馴染みの酒場「紅の風車」の扉を押すと、アルコールの匂いと湿った熱気がマクシミリアンの顔を襲った。
戦場の灰色に慣れた目には、店内に飾られた深紅のカーテンや、色ガラスを透かしたランプの光が眩しい。
ここはもともとカフェだった場所だ。マクシミリアンとブルーノ、そしてルチエが、将来への展望もなく、テーブルを囲んでコーヒーを飲んで騒いでいた頃の面影は、天井を支える焦げ茶色の梁にわずかに残る程度だった。
「いらっしゃい、マクシミリアン」
カウンターの奥に立つルチエは、戦時下を感じさせない紫のロングドレスをまとっていた。酒場を切り盛りするマダムとしての凛とした立ち振る舞いを見せ、マクシミリアンに声をかけた。彼女が動くたびに、上質な香油の香りが、戦場の鉄錆の臭いを一時だけ忘れさせてくれる。
店の奥の壁に一枚の油絵が掛かっている。遍歴騎士時代のマクシミリアンとブルーノだ。若さゆえの向こう見ずさが、荒い筆致で封じ込められていた。ブルーノが戦死した際に支払われた報奨金、ルチエはそれをつぎ込んで、この店を買い取って、その絵を飾った。

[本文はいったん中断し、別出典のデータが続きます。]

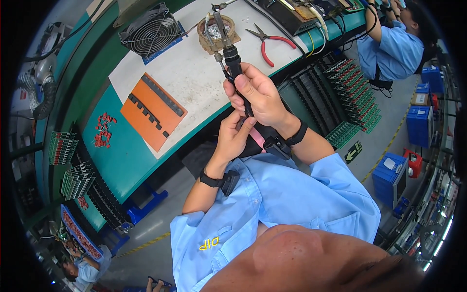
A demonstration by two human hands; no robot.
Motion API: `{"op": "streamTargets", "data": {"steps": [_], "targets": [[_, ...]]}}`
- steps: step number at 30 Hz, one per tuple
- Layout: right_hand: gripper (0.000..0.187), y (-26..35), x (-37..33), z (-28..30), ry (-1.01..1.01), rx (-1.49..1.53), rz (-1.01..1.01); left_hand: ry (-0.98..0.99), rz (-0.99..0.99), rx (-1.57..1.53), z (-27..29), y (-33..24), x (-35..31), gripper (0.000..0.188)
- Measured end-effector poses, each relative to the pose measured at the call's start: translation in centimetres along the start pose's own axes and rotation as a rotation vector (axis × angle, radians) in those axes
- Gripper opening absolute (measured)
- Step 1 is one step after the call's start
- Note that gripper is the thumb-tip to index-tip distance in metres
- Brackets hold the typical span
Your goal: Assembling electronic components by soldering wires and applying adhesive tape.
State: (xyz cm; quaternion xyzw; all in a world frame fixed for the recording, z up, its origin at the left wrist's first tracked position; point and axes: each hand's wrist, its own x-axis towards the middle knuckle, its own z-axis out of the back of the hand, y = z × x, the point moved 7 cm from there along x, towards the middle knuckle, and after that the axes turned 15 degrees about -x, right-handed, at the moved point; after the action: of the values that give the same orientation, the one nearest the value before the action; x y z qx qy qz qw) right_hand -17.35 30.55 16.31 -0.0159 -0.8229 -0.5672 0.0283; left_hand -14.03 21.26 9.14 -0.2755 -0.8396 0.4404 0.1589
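A soldering iron (232, 57) with a black handle and a thin metal side tube is in my hands, over the near edge of the workbench. My right hand (260, 97) wraps round its handle, thumb along the top. Just below, my left hand (233, 138) has its fingers closed at the handle's rear end; what exactly they pinch is partly hidden. The iron's metal barrel points away from me, above a round brown dish (202, 38) with crumpled silvery material inside. To the right of the dish lie red-handled pliers (266, 41), jaws apart.
An orange board (141, 109) with black strips lies on the white sheet (185, 73), left of my hands. Beyond it are a fan (150, 36) and small red components (103, 130). Racks of green circuit boards (352, 92) stand on the right. Other people work at both sides.
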Motion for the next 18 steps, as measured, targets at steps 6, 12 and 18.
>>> {"op": "streamTargets", "data": {"steps": [6, 12, 18], "targets": [[0.036, 0.01, 0.04, -0.04, 0.002, 0.008, 0.002, -0.002, -0.002, -0.001, -0.20, -0.27, 0.04, 0.010], [0.036, -0.05, 0.05, -0.04, 0.004, 0.006, 0.008, -0.007, 0.004, -0.006, -0.12, -0.12, 0.02, 0.010], [0.036, -0.06, -0.01, -0.01, -0.001, 0.001, 0.009, -0.008, 0.008, -0.002, -0.07, -0.07, -0.05, 0.010]]}}
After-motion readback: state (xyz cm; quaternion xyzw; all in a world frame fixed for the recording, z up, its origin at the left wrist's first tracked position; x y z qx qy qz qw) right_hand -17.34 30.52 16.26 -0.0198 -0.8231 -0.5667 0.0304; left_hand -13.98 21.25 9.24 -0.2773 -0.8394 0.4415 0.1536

舞台の上では、十六、七にしか見えない少女が、細い喉を震わせていた。以前ここで演じられていた滑稽な喜劇はもう行われていない。今は、勇ましい愛国歌が繰り返されている。
「マリーネフラッ(マリーネ万歳)!」
最前列を陣取った若い騎士たちが、グラスを掲げる。中身の濁った酒がこぼれる。彼らは歌い終えた少女に群がり、その少女と握手を交わし、「ご苦労様です。ご武運とご加護をお祈りします」との彼女の言葉を受け、そのまま夜の闇へと消えていく。
不意に、マクシミリアンの肩に硬い衝撃が走った。カウンターに座り直そうとしたところに、一人の青年がぶつかったのだ。
「あ……失礼」
青年は、マクシミリアンの腰の剣に一瞬だけ視線を落とし、すぐに顔を背けて扉の外へ消えた。彼の指先が、小刻みに震えていたのをマクシミリアンは見逃さなかった。

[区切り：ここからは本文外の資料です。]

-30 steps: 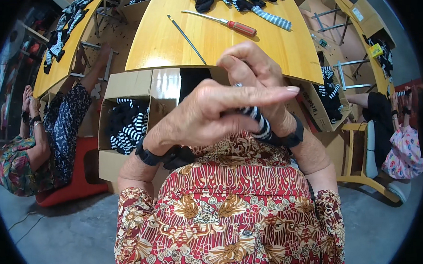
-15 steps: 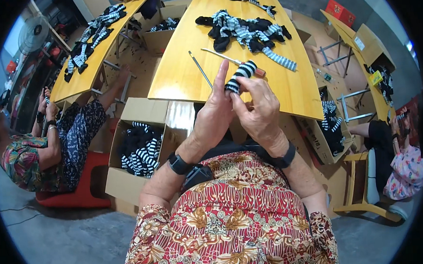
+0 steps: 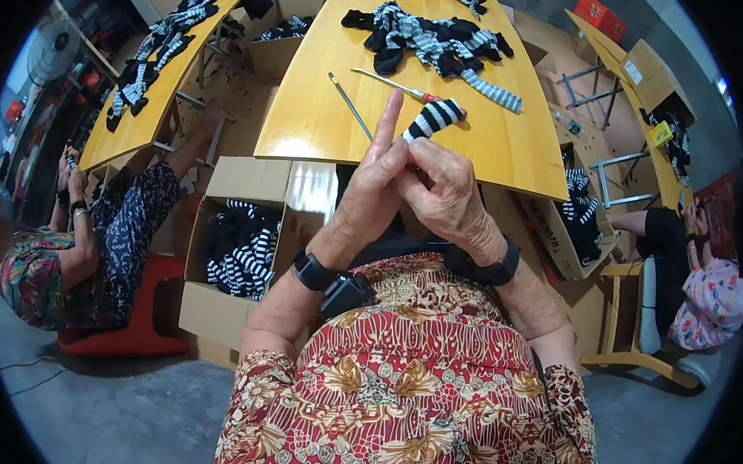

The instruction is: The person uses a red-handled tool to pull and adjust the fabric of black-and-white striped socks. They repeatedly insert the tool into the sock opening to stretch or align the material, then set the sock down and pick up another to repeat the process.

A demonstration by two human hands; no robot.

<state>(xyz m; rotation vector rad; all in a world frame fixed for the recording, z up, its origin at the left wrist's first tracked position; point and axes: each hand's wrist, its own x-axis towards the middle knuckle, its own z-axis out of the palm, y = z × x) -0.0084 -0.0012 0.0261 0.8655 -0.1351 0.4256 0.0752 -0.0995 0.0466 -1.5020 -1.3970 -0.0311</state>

マクシミリアンは、底にコショウが沈んだウオッカのグラスを口に運んだ。喉を焼く熱い感覚だけが、今の彼にとっては唯一信じられるものだった。
「何なんだ、あれは」
独り言のような問いに、ルチエは視線を上げずに答えた。
「彼女のファンよ。明日の朝、早いんですって。みんな前線へ行くわ」
ルチエはマクシミリアンのグラスに黙って酒を注ぎ足した。
「この店も、変わったな」
マクシミリアンは、喉の奥に残るコショウの刺激を堪えながら苦々しく呟いた。こういう店が戦時下でも続けられるのは、当局に協力しているからだろうと察しは付く。
「そうよ。私たちの思い出を守るためなら、私はなんだってするわ」
彼女の言葉は、氷のように冷たく、それでいて剥き出しの刃のような鋭さを含んでいた。